Facebook security analyst is fired for using private data to stalk women

Already under intense scrutiny for leaking sensitive data belonging to more than 87 million users, Facebook said it fired a security engineer accused of using his company position to stalk women.

The allegations surfaced Sunday in a series of tweets from Jackie Stokes, founder of a firm called Spyglass Security.

I’ve been made aware that a security engineer currently employed at Facebook is likely using privileged access to stalk women online.

I have Tinder logs. What should I do with this information?

— Jackie Stokes ?? (@find_evil) April 30, 2018

Stokes included portions of a purported discussion between the unnamed Facebook employee and someone else over the Tinder dating app. In it, the employee said he was a “security analyst” whose role in trying to identify who hackers were in real life made him a “professional stalker.” He then told the person, “so out of habit I have to say you are hard to find lol.” Stokes later tweeted that the exchange was only a limited snippet of the overall conversation.

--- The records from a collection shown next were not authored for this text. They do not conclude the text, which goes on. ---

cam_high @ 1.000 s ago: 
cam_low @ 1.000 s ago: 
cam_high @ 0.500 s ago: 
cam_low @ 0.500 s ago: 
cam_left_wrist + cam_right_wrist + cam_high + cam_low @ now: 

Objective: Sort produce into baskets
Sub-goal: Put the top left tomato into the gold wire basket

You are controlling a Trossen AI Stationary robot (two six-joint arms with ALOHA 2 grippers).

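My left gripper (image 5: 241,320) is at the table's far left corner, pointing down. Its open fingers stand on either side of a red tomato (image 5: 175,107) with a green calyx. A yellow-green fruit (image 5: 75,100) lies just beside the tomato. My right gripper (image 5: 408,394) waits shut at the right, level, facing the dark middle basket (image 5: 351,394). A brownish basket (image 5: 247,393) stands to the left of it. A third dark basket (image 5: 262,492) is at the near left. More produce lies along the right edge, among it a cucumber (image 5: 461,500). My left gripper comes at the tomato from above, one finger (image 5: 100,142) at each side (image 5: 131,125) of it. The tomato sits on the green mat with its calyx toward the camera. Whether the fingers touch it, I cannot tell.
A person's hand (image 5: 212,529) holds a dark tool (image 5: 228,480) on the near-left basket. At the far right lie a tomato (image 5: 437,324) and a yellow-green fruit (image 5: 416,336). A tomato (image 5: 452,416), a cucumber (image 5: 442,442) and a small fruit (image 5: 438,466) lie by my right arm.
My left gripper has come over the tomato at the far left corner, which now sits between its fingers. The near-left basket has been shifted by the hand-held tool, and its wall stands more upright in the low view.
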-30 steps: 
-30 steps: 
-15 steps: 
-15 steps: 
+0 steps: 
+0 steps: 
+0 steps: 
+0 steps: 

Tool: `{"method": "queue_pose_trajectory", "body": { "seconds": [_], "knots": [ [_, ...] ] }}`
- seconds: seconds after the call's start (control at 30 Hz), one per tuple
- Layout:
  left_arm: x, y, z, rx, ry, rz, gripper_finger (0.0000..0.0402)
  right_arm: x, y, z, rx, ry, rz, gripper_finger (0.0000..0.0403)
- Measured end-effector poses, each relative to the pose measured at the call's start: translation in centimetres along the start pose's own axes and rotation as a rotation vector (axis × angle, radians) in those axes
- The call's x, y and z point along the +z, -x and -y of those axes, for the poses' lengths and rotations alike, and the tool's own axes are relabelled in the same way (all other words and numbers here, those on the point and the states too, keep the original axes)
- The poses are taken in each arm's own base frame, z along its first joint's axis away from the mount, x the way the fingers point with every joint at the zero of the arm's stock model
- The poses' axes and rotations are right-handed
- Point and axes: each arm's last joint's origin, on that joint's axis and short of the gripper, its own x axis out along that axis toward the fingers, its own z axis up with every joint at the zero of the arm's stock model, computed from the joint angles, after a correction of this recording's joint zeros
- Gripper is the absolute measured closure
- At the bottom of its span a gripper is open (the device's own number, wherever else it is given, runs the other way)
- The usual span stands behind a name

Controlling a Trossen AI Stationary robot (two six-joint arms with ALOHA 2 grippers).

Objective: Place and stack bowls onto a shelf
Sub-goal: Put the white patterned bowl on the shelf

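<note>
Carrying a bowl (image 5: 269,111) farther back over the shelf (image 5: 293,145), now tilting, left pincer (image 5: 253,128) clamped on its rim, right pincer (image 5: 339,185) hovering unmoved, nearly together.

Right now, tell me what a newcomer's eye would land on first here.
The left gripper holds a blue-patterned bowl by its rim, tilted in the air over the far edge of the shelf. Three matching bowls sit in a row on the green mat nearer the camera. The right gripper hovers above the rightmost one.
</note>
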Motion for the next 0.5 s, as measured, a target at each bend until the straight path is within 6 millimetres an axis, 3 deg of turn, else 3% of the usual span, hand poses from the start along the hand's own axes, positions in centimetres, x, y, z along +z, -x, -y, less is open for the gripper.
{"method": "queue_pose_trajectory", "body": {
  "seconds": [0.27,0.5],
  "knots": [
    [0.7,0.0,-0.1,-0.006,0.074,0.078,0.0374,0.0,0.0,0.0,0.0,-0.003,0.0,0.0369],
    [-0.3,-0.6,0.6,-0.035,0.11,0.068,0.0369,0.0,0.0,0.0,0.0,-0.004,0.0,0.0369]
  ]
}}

Referring to the person the Facebook analyst was chatting with, Stokes also wrote, “I have a suspicion that her Instagram account which was connected to Tinder was used to identify her. The question is whether he was able to find the information he gave her in chat (which caused her, a software engineer herself, to be terrified) by identifying her on Facebook.”

The tweets, which were first reporter by Motherboard, quickly found their way to members of the Facebook security team, who initially said they were investigating the allegations. By Tuesday, Facebook publicly confirmed that it fired the employee. In a statement issued Thursday, company Chief Security Officer Alex Stamos wrote:

We quickly investigated this situation and immediately fired the person. It’s important that people’s information is kept secure and private when they use Facebook. It’s why we have strict policy controls and technical restrictions so employees only access the data they need to do their jobs—for example to fix bugs, manage customer support issues or respond to valid legal requests. We don’t just rely on policies; we also verify. Access to sensitive data is logged, and we have automated systems designed to detect and prevent abuse. Employees who abuse these controls will be fired—period.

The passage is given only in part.